Einen "Teppich von Gestalten" nannte Wassermann das Leben und glaubte, dass man der Unerschöpflichkeit des Schicksals nur durch Erzählen beikommen könne. Der Spötter Egon Friedell sagte einmal von ihm: "Wassermann soll gerade dabei sein, den Roman einer Hausgehilfin zu schreiben. Dieses Dienstmädchen aber hat einen Vetter. So muss er die Geschichte verlassen und sich ein wenig dem Vetter widmen. Über Nacht bekommt dieser Vetter einen Großonkel. Dieser Großonkel aber hat drei Nichten, die eigentlich doch den gleichen Anspruch an Wassermanns Erzählen haben.." Das war gut und lustig beobachtet. Doch stand eine ernste Wahrheit dahinter: der Gobelin menschlichen Schicksals wird niemals zu Ende gewebt. Erst mit seinem eigenen Tod legt der Dichter das Werkzeug aus der Hand. Wie Thomas Mann so brauchte auch Wassermann viel Raum zum Erzählen. Die Kurzform war seine Sache nicht.

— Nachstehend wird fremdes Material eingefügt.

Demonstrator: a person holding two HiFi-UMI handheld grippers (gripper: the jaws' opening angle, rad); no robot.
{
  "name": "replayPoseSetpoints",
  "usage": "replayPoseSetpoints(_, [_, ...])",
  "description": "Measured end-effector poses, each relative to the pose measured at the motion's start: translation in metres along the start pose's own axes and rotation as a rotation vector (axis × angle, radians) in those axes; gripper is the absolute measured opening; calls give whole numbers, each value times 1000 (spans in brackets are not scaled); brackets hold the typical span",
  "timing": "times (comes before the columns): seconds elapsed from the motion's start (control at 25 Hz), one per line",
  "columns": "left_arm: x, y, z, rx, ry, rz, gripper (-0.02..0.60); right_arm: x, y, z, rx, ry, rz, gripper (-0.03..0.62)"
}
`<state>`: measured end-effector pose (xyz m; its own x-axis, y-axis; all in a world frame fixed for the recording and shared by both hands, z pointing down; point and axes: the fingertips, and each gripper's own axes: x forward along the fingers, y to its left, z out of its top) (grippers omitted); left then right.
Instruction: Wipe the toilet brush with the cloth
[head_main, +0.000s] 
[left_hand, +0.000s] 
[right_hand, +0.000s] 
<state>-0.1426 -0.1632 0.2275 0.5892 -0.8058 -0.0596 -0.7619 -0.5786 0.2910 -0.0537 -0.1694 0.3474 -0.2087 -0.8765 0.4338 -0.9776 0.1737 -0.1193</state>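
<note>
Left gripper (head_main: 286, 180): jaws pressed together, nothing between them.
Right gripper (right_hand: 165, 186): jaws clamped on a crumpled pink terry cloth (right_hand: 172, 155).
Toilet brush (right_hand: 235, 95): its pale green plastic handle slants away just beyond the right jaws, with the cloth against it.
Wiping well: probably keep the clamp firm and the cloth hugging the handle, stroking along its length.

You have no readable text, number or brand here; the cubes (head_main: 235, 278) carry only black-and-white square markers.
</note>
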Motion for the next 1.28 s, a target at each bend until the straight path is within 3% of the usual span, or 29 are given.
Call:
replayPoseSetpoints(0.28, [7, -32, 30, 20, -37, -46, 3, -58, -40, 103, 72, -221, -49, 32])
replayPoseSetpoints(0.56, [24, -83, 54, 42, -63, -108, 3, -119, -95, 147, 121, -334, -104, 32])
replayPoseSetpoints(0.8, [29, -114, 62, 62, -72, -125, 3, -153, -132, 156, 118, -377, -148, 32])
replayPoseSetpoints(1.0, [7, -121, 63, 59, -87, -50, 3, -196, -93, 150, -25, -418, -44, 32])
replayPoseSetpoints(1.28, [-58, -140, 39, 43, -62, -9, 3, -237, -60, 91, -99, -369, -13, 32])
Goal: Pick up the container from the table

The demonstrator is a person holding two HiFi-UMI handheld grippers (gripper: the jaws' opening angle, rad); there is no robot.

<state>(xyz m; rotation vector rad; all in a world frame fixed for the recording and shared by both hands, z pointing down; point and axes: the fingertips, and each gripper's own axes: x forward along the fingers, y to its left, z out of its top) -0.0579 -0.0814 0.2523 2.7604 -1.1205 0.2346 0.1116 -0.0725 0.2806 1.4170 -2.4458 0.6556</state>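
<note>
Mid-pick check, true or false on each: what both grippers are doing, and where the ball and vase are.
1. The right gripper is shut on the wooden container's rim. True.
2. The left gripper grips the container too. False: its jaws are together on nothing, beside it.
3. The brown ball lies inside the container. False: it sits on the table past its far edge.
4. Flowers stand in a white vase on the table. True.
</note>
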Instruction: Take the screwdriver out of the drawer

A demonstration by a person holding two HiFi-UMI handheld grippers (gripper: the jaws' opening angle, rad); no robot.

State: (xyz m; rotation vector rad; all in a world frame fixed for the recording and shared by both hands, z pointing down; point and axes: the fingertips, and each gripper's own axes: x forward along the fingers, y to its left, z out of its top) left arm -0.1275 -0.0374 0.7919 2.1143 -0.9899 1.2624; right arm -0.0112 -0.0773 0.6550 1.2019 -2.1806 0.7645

Häufig kommen in seinen Büchern entwurzelte Juden vor, die sich der intellektuellen Elite anschließen, aber dort keinen Platz finden und deshalb trotz ihrer scheinbaren Assimilation Außenseiter bleiben. Ihre Außenposition schärft ihr Beobachtungs- und Urteilsvermögen.
Gegen Ende seines Lebens, wollte Wassermann, wie oben angedeutet, einen Roman über das Schicksal des ewigen Juden, Ahasver schreiben. Er sollte die Geschichte des jüdischen Volkes durch zweitausend Jahre in der Gestalt von historischen Bildern und Dialogen behandeln und die Erfahrungen und vergeblichen Bemühungen um die deutsch-jüdische Synthese der Juden in Form von Bildern und Gesprächen zum Ausdruck bringen mitsamt der Geschichte des jüdischen Volkes durch zweitausend Jahre, personifiziert in der Gestalt des ewigen Juden. Dieser geht durch die Zeiten und erlebt das jüdische Schicksal. Alle Wendepunkte dieser einzigartigen Geschichte sollten beleuchtet werden. Wassermann schreibt am 25.August 1933 an seinen englischen Verlagsagenten Otto Klement, dass er eine große Anzahl schon skizziert habe, "Gespräche mit Paulus, Julian Apostata, Karl dem Großen, Papst Innozenz, der spanischen Isabella, Spinoza, Richelieu, Cromwell, Katharina II., Friedrich dem Großen, Maria Theresa, Napoleon, Karl Marx, Bismarck, Lenin und - Hitler. Daneben Bilder von Austreibungen, Gelehrtenschulen, Sektenbildungen, Bankengründungen usw., usw." Das "Ahasver"-Projekt bedeutete offensichtlich die Abkehr von einem Land, dem Wassermann sich zugehörig wusste; denn selbst viele gebildete Bürger- das musste Wassermann voll Schmerz erkennen - bekannten sich zu Hitler. Hätte Wassermann länger gelebt, hätte er angesichts der Ereignisse in Deutschland wohl ebenfalls "seinen" Wanderstab aufnehmen müssen.